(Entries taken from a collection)
#####
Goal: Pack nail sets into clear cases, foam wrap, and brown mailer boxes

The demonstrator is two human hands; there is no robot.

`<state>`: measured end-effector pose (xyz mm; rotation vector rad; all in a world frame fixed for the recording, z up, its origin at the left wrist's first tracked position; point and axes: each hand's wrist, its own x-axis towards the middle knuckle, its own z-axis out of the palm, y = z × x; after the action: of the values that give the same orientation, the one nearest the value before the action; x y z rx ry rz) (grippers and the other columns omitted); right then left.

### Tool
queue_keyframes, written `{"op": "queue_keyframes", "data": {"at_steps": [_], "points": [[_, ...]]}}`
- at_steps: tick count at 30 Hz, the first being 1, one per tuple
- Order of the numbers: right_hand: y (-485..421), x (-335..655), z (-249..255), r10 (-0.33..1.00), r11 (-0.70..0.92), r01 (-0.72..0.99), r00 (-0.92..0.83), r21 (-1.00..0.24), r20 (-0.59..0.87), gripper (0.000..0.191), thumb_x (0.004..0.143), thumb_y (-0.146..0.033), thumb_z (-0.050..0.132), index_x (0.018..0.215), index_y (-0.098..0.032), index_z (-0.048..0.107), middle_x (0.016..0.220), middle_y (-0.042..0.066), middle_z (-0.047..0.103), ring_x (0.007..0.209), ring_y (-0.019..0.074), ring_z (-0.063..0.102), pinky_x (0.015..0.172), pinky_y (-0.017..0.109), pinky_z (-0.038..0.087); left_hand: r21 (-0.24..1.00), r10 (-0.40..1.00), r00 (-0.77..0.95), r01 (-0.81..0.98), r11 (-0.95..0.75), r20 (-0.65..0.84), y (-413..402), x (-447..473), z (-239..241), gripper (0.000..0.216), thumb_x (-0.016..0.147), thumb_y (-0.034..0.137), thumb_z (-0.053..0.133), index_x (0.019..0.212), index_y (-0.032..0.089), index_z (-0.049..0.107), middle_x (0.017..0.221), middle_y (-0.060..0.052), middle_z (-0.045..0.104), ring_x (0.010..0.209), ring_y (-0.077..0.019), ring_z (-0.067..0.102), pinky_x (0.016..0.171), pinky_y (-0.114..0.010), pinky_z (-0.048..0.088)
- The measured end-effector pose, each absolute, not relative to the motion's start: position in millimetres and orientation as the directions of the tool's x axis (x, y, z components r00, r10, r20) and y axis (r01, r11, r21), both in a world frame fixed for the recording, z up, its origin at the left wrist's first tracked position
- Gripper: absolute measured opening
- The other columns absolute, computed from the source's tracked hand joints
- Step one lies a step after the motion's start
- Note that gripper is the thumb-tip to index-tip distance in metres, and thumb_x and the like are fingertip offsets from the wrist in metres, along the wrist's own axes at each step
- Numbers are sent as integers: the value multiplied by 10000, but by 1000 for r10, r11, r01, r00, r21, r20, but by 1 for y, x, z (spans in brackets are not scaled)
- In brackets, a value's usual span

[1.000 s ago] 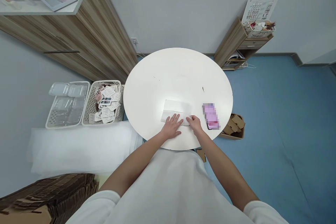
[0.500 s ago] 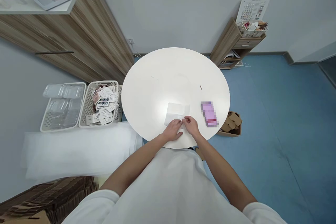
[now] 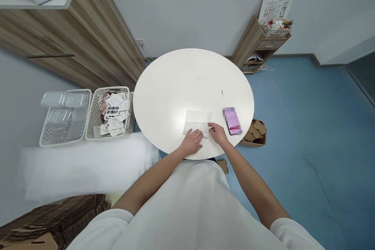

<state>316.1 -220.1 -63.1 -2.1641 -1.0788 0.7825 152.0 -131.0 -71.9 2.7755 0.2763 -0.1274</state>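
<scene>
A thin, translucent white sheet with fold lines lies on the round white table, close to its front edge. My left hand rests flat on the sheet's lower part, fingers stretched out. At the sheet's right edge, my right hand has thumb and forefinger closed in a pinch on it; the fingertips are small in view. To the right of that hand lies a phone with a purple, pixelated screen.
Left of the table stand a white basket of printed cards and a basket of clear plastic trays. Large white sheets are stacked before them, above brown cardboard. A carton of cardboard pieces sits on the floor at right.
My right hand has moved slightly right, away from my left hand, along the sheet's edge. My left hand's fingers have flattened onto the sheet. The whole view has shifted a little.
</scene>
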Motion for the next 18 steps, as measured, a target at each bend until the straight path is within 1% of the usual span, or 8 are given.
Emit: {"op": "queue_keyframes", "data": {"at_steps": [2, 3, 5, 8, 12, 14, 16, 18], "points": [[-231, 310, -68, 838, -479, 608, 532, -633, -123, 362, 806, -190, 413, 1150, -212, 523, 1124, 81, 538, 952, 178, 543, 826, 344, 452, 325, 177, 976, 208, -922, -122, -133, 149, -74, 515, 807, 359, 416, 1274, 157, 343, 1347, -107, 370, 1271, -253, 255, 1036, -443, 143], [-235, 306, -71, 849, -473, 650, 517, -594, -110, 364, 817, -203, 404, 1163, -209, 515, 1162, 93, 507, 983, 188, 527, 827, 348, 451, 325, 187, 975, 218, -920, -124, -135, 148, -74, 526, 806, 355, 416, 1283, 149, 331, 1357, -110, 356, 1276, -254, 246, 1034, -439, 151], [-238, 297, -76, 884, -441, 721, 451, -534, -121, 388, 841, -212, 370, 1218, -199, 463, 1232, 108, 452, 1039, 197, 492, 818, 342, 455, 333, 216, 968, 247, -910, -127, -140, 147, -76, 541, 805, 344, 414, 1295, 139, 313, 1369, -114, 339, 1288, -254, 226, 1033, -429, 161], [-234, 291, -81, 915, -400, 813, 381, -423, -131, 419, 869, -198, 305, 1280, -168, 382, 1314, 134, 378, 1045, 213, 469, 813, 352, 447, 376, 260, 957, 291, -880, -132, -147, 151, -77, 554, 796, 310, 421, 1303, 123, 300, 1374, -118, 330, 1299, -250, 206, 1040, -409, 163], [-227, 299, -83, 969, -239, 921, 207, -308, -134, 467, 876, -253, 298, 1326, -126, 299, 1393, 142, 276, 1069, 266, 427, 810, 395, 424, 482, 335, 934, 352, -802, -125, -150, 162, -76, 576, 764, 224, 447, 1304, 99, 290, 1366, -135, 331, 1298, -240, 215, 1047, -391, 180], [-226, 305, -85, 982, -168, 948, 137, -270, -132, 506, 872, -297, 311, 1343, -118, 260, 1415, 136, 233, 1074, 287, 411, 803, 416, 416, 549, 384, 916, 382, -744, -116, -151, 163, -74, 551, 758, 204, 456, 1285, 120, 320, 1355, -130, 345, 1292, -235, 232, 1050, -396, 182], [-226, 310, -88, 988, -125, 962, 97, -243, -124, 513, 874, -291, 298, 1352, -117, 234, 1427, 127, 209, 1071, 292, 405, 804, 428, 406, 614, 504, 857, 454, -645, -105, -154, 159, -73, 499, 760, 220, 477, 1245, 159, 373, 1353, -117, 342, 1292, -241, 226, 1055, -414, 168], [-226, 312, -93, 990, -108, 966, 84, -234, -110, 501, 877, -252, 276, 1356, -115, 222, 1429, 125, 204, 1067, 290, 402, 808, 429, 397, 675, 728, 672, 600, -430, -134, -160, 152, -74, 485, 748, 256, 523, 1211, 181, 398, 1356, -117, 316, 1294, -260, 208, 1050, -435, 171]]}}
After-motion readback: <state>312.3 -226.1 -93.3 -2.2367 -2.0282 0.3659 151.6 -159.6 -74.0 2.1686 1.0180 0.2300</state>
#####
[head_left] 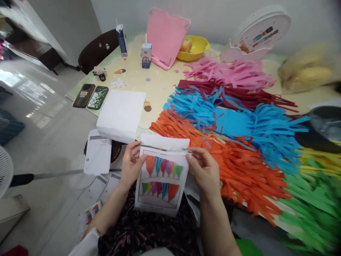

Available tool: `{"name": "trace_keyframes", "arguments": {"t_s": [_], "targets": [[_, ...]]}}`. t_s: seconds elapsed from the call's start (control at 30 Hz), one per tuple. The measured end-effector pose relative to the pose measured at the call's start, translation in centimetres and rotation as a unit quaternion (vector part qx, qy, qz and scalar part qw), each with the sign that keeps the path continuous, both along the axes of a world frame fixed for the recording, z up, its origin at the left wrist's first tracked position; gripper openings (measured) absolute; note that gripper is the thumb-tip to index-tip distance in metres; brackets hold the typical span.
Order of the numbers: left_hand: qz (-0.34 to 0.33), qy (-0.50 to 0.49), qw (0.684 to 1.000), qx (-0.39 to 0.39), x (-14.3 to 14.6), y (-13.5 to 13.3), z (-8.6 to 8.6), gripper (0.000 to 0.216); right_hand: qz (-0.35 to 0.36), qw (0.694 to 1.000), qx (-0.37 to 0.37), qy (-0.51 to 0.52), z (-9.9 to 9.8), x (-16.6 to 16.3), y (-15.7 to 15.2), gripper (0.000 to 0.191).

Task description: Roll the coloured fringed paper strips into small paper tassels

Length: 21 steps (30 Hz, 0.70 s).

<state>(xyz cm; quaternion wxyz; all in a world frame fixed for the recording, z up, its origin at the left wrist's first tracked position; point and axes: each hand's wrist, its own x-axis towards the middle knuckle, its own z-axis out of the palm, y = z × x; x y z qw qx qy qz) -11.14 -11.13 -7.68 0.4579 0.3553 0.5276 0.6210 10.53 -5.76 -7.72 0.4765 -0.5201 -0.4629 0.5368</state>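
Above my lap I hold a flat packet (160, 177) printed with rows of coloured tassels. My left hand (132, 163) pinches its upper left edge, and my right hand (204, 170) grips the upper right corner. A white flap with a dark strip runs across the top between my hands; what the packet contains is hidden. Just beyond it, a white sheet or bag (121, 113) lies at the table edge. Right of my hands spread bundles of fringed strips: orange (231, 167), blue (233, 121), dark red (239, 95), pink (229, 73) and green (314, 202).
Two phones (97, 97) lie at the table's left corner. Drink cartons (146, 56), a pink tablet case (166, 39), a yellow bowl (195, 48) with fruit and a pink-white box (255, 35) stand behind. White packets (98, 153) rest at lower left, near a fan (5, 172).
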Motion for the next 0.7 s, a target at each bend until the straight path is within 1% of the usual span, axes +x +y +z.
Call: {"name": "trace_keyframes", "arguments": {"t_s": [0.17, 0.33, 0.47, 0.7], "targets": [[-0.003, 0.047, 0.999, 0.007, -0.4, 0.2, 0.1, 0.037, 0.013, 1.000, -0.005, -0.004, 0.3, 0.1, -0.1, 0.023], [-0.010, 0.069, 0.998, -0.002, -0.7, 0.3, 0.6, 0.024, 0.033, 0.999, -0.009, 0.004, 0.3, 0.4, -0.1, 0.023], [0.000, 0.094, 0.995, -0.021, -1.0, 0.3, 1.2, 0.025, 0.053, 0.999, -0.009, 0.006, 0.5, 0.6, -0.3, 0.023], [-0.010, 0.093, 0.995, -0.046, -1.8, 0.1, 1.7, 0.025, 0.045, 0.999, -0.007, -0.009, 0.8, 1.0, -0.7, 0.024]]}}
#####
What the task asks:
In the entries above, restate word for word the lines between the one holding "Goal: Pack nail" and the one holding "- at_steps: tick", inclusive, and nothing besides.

Written answer:
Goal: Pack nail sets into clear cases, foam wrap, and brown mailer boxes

The demonstrator is two human hands; there is no robot.

`<state>`: measured end-effector pose (xyz mm; rotation vector rad; all in a world frame fixed for the recording, z up, its origin at the left wrist's first tracked position; point and axes: each hand's wrist, its own x-axis towards the middle knuckle, its own z-axis out of the palm, y = z × x; after the action: of the values that give the same orientation, the one nearest the value before the action; x y z rx ry rz) (grippers and the other columns omitted); right then left.

### Tool
queue_keyframes, written `{"op": "queue_keyframes", "data": {"at_steps": [_], "points": [[_, ...]]}}`
- at_steps: tick count at 30 Hz, the first being 1, one per tuple

With that, the output is done.